Elon Musk, that individual, has thrown Twitter into chaos, but ironically he’s done so after becoming hooked to the product. Through using it, he’s grown to believe in its bull case, and agreed to buy it at an above-market premium. It’s a rare scenario: A large public company on the business end of its own productive design choices. But for Twitter, it’s reality.
For years, Twitter insiders argued Wall Street underappreciated its cultural value. Twitter might’ve been smaller than Snapchat and earned less in a year than Facebook did in two weeks. But no other service brought politicians, journalists, celebrities, and athletes together as Twitter did. For those who used it, the service often felt like the center of the world. The share price didn’t reflect it. But that had to be worth something.
How did Twitter win over Wall Street?
With investors skeptical, Twitter worked diligently to please them on their terms. It pushed to grow its daily active users and advertising revenue, the core business metrics that mattered to Wall Street. To do it, the company optimized for engagement, trying to keep people active and on its site and coming back. After mulling whether to hide Like and Retweet counts, for instance, Twitter kept them visible — with counts ticking up in real-time. After experimenting with minimizing the native retweet, which can play to our worst impulses, Twitter brought it back with a shrug. The service grew its metrics, but in the process became an “anger video game” where retweets and likes were points. You scored by stocking outrage and trolling your haters.
Musk became the game’s best player. He built a following in the tens of millions and grew keenly aware of his tweets’ performance, using the product somewhat obsessively. Within the first five minutes on his All-In Podcast appearance his week, for instance, Musk cited the number of likes on one of his recent tweets. Musk’s intense focus on the game revealed how influential he understood it to be. Despite Twitter’s 217 million daily users — a fraction of the globe’s population — Musk called it “the de facto public town square,” embracing its bulls’ central argument. And soon, he had to have it.
Musk started loading up on Twitter shares this January, and by April made an offer to buy the company at a premium, for $43 billion. Musk made his play believing the market underpriced Twitter, missing its cultural worth. “I don’t care about the economics at all,” he said at TED. Beyond ad dollars, Twitter’s value lay in its ability to shape culture, and Musk seized on issues like content moderation and speech as his top priorities. He also proposed meaningful reforms — such as authenticating all humans and minimizing bots — that seemed easier to push forward as a private company.
Will Musk’s Twitter bid dissolve?
After Twitter’s board accepted Musk’s offer on April 25th, chaos has ruled.
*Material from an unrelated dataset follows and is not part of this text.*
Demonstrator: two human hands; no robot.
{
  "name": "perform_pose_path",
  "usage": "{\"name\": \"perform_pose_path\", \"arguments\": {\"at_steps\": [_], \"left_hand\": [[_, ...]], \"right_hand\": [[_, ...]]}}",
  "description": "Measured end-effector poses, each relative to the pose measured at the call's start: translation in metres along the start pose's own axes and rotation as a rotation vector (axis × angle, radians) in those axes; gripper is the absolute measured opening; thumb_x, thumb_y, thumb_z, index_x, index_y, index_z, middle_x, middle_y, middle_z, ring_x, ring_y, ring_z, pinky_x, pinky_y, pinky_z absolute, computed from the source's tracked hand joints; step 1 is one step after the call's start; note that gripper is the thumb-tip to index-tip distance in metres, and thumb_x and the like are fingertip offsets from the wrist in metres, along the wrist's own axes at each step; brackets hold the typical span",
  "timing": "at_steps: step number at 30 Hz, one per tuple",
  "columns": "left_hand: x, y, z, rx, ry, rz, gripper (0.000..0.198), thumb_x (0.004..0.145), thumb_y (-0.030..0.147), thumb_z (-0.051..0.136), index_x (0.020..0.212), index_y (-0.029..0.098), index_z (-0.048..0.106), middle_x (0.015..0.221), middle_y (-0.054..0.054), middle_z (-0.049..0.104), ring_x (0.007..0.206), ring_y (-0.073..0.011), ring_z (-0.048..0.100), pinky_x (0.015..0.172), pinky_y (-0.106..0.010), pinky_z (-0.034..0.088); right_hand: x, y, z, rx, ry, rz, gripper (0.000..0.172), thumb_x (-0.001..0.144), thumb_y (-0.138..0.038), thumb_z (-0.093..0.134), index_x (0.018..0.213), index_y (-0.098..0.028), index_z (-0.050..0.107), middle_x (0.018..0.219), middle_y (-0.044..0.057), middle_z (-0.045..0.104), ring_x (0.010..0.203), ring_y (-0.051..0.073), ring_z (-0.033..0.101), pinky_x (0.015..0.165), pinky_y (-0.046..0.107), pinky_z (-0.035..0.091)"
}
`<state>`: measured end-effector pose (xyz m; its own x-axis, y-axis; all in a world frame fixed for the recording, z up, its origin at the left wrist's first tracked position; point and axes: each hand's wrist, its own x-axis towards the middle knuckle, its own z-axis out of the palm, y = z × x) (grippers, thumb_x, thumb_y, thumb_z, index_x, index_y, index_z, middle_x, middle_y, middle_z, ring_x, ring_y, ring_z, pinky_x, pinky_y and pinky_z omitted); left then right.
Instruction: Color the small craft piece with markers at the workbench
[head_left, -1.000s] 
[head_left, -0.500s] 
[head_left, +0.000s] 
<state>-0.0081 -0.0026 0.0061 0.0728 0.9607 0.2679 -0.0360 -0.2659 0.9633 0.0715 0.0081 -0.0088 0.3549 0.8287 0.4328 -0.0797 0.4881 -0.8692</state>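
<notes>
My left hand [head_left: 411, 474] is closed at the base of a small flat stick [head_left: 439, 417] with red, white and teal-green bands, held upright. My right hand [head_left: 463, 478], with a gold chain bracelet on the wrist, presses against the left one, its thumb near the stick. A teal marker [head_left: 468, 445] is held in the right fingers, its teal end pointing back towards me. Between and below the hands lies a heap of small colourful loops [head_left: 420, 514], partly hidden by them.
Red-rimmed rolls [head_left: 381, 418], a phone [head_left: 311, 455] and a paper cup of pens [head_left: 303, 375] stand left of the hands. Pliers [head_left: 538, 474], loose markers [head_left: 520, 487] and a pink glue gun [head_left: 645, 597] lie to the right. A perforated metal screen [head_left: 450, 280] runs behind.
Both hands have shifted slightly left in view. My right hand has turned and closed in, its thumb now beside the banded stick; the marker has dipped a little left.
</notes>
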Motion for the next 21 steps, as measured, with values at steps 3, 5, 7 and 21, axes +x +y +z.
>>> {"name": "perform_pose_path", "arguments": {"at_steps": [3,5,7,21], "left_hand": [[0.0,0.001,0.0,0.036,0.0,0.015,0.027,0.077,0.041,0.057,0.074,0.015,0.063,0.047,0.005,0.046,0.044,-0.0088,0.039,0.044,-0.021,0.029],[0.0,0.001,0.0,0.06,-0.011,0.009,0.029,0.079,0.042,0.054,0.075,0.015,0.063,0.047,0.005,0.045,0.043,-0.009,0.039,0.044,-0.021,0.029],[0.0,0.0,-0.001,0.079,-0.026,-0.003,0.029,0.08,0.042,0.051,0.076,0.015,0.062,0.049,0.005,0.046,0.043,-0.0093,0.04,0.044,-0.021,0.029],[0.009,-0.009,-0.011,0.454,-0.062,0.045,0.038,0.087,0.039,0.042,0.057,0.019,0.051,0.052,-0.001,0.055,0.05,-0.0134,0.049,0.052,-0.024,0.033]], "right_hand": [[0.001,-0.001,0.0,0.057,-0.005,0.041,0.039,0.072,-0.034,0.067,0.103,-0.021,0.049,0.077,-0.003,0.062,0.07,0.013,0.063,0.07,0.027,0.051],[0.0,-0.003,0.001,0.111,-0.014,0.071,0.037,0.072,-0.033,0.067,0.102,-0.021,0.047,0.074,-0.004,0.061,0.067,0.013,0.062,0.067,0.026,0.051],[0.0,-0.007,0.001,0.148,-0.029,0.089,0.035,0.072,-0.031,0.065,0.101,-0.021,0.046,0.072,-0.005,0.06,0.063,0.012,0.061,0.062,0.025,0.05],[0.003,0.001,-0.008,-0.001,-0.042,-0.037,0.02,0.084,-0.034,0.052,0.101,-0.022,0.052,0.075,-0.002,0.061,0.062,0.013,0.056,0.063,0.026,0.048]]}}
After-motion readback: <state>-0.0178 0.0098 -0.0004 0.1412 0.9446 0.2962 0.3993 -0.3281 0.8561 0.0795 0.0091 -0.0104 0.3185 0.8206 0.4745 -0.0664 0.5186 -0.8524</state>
Musk’s taken shots at the company’s employees, its policies, and its integrity. Employees have shot back. Executives have left, sometimes on their own accord. Advertisers have called in worried. Investors have panicked. And, after the market tanked, Musk’s reconsidered the deal. Now, Twitter’s board, after initial wariness, is pressing for it to go ahead, promising to ‘enforce’ the terms.
Twitter may soon operate under Musk’s ownership, or the deal may still dissolve in legal chaos. Either way, the company finally found someone who believed in its potential as much as it did, or possibly even more. Though perhaps not in the way it hoped. In a way, amid Twitter’s long, winding and chaotic, history, this moment is only a natural next step.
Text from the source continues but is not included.